» Required action:
Leave every picture out and give back the lines below from the first through the line that holds "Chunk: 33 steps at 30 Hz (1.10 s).", exactly as written.

=== Section Start ===

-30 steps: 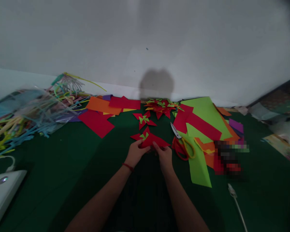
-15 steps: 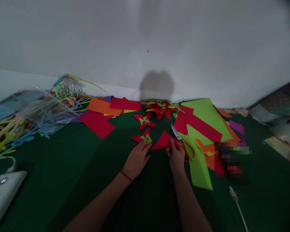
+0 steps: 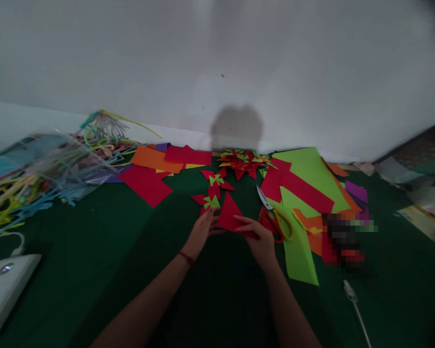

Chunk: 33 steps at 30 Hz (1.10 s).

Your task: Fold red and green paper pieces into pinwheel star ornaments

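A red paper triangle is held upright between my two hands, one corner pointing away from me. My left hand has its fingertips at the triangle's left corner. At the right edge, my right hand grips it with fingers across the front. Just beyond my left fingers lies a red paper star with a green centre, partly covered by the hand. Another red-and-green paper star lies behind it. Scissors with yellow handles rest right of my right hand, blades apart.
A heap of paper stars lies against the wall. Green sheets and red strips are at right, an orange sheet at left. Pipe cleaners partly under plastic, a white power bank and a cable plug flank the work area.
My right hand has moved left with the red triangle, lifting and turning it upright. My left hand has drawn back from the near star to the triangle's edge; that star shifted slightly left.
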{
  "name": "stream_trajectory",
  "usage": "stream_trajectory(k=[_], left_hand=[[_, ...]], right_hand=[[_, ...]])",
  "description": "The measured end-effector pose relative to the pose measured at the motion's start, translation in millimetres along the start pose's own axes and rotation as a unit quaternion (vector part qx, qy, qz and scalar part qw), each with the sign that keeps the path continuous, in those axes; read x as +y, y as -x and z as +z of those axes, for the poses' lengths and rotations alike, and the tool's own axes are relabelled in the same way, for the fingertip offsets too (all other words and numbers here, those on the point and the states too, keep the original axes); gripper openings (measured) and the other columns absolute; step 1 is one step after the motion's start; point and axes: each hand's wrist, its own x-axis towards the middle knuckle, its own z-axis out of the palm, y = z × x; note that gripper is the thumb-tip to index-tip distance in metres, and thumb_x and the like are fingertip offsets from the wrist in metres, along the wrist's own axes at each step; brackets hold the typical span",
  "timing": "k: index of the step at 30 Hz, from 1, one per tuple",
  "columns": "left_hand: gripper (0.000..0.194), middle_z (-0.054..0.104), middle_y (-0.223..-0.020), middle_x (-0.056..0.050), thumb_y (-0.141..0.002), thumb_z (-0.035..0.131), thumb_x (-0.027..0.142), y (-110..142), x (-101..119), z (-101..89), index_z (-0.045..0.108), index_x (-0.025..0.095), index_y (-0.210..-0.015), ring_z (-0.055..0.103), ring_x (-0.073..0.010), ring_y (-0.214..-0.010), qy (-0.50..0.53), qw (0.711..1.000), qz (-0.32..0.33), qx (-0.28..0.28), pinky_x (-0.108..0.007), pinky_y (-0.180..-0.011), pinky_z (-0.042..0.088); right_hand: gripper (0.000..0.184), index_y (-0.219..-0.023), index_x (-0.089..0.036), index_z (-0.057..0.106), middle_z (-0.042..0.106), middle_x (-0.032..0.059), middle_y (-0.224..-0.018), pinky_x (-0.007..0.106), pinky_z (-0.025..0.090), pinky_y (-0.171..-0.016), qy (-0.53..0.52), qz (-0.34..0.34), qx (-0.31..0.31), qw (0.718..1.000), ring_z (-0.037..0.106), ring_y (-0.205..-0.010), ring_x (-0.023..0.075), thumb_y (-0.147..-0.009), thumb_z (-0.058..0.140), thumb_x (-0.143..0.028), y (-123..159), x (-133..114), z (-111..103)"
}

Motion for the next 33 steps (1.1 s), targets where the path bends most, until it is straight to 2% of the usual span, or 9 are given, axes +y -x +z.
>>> stream_trajectory(k=[4,6,9,12,15,18,22,27,33], left_hand=[[0.044,0.065,-0.098,-0.01,-0.07,0.064,0.032,-7.0,-1.0,-2.4,0.056,0.014,-0.108,0.062,-0.0217,-0.086,-0.007,1.0,-0.024,0.007,-0.031,-0.074,0.051],[0.038,0.066,-0.097,-0.009,-0.066,0.067,0.029,-7.6,1.8,-5.6,0.061,0.014,-0.1,0.061,-0.0216,-0.087,-0.015,1.0,-0.025,0.003,-0.03,-0.074,0.05],[0.029,0.067,-0.093,-0.008,-0.067,0.066,0.028,-4.6,7.8,-7.7,0.064,0.015,-0.092,0.062,-0.0201,-0.083,-0.029,0.999,-0.027,-0.028,-0.028,-0.072,0.05],[0.022,0.068,-0.087,-0.006,-0.069,0.064,0.026,-0.7,9.8,-4.8,0.065,0.016,-0.088,0.062,-0.0171,-0.078,-0.058,0.995,-0.016,-0.085,-0.024,-0.068,0.049],[0.018,0.065,-0.075,-0.003,-0.072,0.06,0.03,1.4,4.9,0.9,0.062,0.015,-0.082,0.061,-0.0144,-0.066,-0.068,0.99,-0.018,-0.119,-0.022,-0.058,0.049],[0.024,0.06,-0.066,0.0,-0.077,0.051,0.038,2.2,-2.8,5.2,0.058,0.015,-0.082,0.058,-0.0132,-0.052,-0.057,0.99,-0.045,-0.125,-0.023,-0.046,0.048],[0.026,0.056,-0.057,0.002,-0.078,0.047,0.041,3.5,-7.5,6.2,0.055,0.016,-0.074,0.056,-0.0128,-0.045,-0.071,0.987,-0.056,-0.136,-0.022,-0.042,0.046],[0.028,0.052,-0.057,0.002,-0.075,0.051,0.041,4.9,-4.9,5.3,0.053,0.015,-0.066,0.052,-0.0104,-0.045,-0.093,0.981,-0.061,-0.158,-0.019,-0.041,0.044],[0.029,0.051,-0.055,0.003,-0.074,0.051,0.042,3.9,-6.4,2.7,0.052,0.015,-0.064,0.051,-0.0095,-0.044,-0.113,0.977,-0.068,-0.17,-0.018,-0.041,0.042]], right_hand=[[0.033,-0.094,-0.027,0.066,0.06,0.0012,-0.113,0.038,0.039,-0.092,0.016,-0.023,-0.087,0.996,0.054,-0.104,0.0193,-0.074,0.047,-0.009,4.8,0.1,3.7],[0.034,-0.101,-0.027,0.063,0.056,0.0016,-0.118,0.037,0.038,-0.092,0.017,-0.016,-0.068,0.997,0.052,-0.107,0.0187,-0.077,0.044,-0.011,4.6,0.8,2.4],[0.03,-0.108,-0.026,0.058,0.058,0.0039,-0.113,0.032,0.046,-0.079,-0.014,0.052,0.001,0.999,0.058,-0.093,0.0176,-0.081,0.044,-0.021,0.0,3.1,-1.2],[0.024,-0.099,-0.022,0.061,0.065,0.0025,-0.082,0.026,0.047,-0.061,-0.022,0.132,-0.005,0.991,0.059,-0.069,0.0157,-0.081,0.048,-0.031,-5.7,6.7,0.0],[0.02,-0.077,-0.019,0.063,0.062,0.0003,-0.067,0.023,0.042,-0.055,-0.011,0.149,-0.006,0.989,0.055,-0.063,0.0154,-0.076,0.054,-0.036,-6.8,10.4,8.2],[0.02,-0.074,-0.019,0.06,0.059,-0.0005,-0.063,0.022,0.039,-0.05,-0.019,0.156,0.014,0.988,0.052,-0.058,0.0145,-0.075,0.055,-0.038,-3.9,13.3,17.2],[0.022,-0.075,-0.019,0.058,0.057,-0.0006,-0.064,0.022,0.038,-0.05,-0.021,0.153,0.026,0.988,0.051,-0.057,0.014,-0.077,0.052,-0.04,-1.9,13.2,22.3],[0.029,-0.06,-0.018,0.057,0.05,-0.0038,-0.054,0.021,0.032,-0.048,0.0,0.141,0.069,0.988,0.043,-0.05,0.0106,-0.077,0.052,-0.041,-5.9,12.2,22.8],[0.033,-0.081,-0.018,0.068,0.063,0.0012,-0.071,0.024,0.039,-0.062,-0.02,0.16,0.041,0.986,0.055,-0.068,0.0169,-0.081,0.045,-0.041,-9.2,19.0,22.2]])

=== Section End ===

» Answer to this exercise:
-30 steps: 
-15 steps: 
+0 steps: 

Chunk: 33 steps at 30 Hz (1.10 s).

What is written here forms the complete answer.